Neonazis en la Argentina
Los primeros skinheads de América del Sur surgieron a mediados de los años 80. La mayor cantidad, unos 1000, están en San Pablo, Brasil, pero hay grupos en otros países.
La página Plunder & Pillage señala que los primeros skinheads argentinos surgieron alrededor de 1984, casi simultáneamente con el nacimiento de la legendaria banda musical Comando Suicida, formada por Sergito y Gallego, dos de los primeros cabezas rapadas argentinos.
Hacia 1987, muchos skinheads comenzaron a gravitar en torno del Movimiento Nacional Socialista, y apareció Doble Fuerssa, otra banda musical que le dio al grupo la "Marcha de los Cabezas Rapadas" .
En 1991, el movimiento creció rápidamente en el Gran Buenos Aires, con más de 150 miembros, muchos de ellos militantes del Movimiento Nacional Socialista y otros enrolados en el Partido Nuevo Triunfo, de Biondini.

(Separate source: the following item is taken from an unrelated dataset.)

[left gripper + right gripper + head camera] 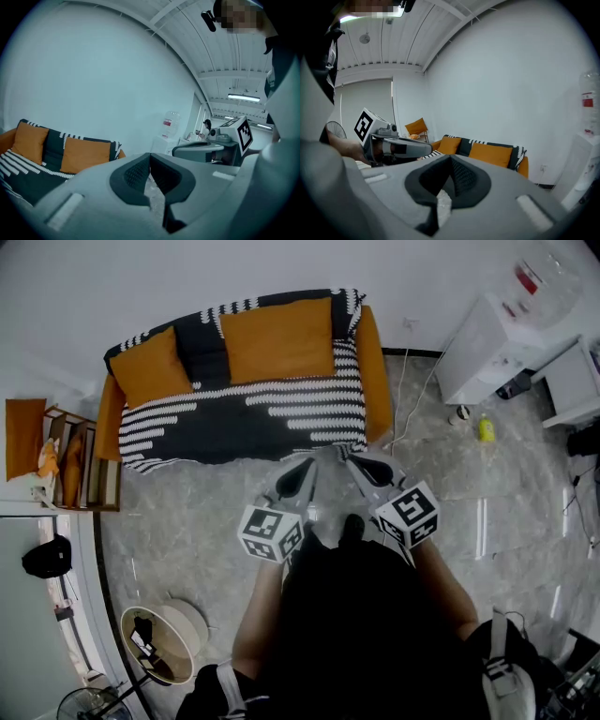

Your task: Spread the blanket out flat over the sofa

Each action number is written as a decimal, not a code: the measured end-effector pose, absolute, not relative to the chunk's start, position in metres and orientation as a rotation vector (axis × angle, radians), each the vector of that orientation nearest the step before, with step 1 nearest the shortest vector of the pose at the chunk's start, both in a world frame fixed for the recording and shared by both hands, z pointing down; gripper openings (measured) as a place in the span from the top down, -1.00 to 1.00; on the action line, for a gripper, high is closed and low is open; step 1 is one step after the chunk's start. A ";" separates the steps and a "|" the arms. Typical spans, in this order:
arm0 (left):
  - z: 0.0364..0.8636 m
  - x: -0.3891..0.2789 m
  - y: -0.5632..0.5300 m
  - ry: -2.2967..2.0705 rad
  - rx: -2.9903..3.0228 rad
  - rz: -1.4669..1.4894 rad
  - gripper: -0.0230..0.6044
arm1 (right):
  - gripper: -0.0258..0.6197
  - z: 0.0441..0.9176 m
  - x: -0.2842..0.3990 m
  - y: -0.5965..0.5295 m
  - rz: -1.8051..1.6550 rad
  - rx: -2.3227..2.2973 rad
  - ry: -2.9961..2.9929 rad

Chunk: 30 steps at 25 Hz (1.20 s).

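both tools idle; left gripper (pixel 293 477) has its jaws pressed together, nothing between the pads; right gripper (pixel 372 470) the same, closed on air; each gripper view confirms it, dark pads meeting with only floor (pixel 206 521) behind them

blanket (pixel 253 418), black with white stripes, lies on the sofa (pixel 377 371) at 12 o'clock from the tools in the head view; it covers seat and backrest, with two orange cushions (pixel 279 338) on top along the back; the orange sofa arms show bare at the 9 and 3 o'clock ends

key relation: the blanket's long axis runs 9-to-3, square across the direction both tools point; its front hem hangs over the seat edge just ahead of the jaw tips, near but apart, no contact

left gripper sits roughly at the hem's middle; right gripper sits nearer the 3 o'clock end; the 9 o'clock end is well away from both, and the left hand is the closer one for it

judgement: spread looks essentially done, no obvious bunching from the head view; if any touch-up remains it is likely at the hem's 8 o'clock corner, which seems to sag a bit, and the jaws would need to open first; cannot tell from these views whether the backrest drape is even behind the cushions
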<state>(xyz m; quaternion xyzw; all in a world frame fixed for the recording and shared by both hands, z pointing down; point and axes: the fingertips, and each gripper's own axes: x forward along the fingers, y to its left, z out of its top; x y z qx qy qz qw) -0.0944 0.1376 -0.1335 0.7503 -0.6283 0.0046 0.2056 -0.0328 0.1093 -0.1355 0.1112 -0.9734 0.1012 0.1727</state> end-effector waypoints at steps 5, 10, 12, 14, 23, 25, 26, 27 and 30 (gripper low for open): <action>-0.132 -0.093 0.138 -1.748 2.090 0.016 0.89 | 0.91 -0.134 -0.030 0.108 0.292 0.329 -2.759; -0.131 -0.090 0.137 -1.746 2.089 0.013 0.89 | 0.91 -0.134 -0.027 0.107 0.287 0.331 -2.759; -0.130 -0.089 0.137 -1.743 2.090 0.015 0.89 | 0.91 -0.133 -0.026 0.107 0.287 0.330 -2.760; -0.129 -0.089 0.136 -1.741 2.092 0.016 0.89 | 0.91 -0.133 -0.026 0.107 0.285 0.328 -2.762; -0.130 -0.089 0.131 -1.742 2.097 0.019 0.89 | 0.91 -0.134 -0.026 0.101 0.271 0.331 -2.765; -0.131 -0.090 0.131 -1.742 2.098 0.021 0.89 | 0.91 -0.135 -0.027 0.100 0.271 0.336 -2.765; -0.131 -0.090 0.131 -1.742 2.097 0.022 0.89 | 0.91 -0.136 -0.027 0.100 0.270 0.334 -2.766; -0.131 -0.090 0.132 -1.742 2.096 0.023 0.89 | 0.91 -0.136 -0.027 0.101 0.268 0.333 -2.767; -0.131 -0.091 0.131 -1.742 2.094 0.023 0.89 | 0.91 -0.136 -0.028 0.101 0.265 0.328 -2.770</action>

A partir de 1992, los viejos skinheads se retiraron lentamente y dejaron lugar a una nueva generación, tan violenta como la anterior, cargada de furia e intolerancia, regada por abundante cerveza y disfrazada con borceguíes y ropas oscuras.
Las batallas callejeras de los skinheads contra los rastas, los mestizos, los punks y los homosexuales los llevaron a los diarios y fue el motivo para que Comando Suicida lanzara su primer disco, "Argentina, despierta" en 1994, antes de disolverse. Coincidentemente nació el Movimiento Nuevo Orden.
Un año más tarde surgieron nuevas bandas como Krisis Nerviosa o Espías Secretos, con integrantes skinheads.
Actualmente hay grandes grupos skinheads en la zona norte del conurbano, liderados por "El Teniente" y en la zona oeste, donde se agrupan militantes del Partido Nuevo Orden Social Político, relacionado con Franze y Schumacher.
Todos con la misma intolerancia y antisemitismo, fieles a las más deleznables ideas del nazismo.
Propaganda neonazi en Uruguay
MONTEVIDEO.- La aparición de propaganda neonazi en el centro de esta capital preocupó a miembros de la comunidad judía que, alarmados, sostuvieron que habían detectado la presencia de grupos filonazis que tendrían conexiones con otros países, entre ellos la Argentina.
En los carteles, que fueron pegados sobre afiches de la comunidad judía, sobresalían las leyendas antisemitas, cruces esvásticas y fotos de Adolfo Hitler.
Sin embargo, en Uruguay, los skinheads -cabezas rapadas- no son numerosos. No están organizados y se interesan por la música más que por la política.
Tienen entre los 15 y 20 años y sus manifestaciones de violencia se limitaron, hasta el momento, a esporádicos desórdenes provocados en recitales rockeros.
El punto de reunión es el Parque Rodó, cerca del centro de la ciudad, donde deambulan en pequeños grupos, fuman y beben cerveza. La policía los vigila aunque no causaron graves incidentes.
Dirigentes de la comunidad judía y autoridades policiales coincidieron en decir que no había pruebas que implicara a los skinheads en atentados antijudíos.
Por el contrario, la pegatina callejera, la profanación de tumbas del cementerio judío, los atentados en el monumento al Holocausto y a un comercio especializado en productos judíos fueron atribuidos a pequeños grupos de neonazis, de los que se conocen dos, Oriental y Albatros, cuyos miembros no son cabezas rapadas.
Asimismo, con respecto a la posibilidad de que el actual fenómeno argentino se refleje en el Uruguay, dirigentes de la colectividad israelita reconocieron que debían tenerla en cuenta.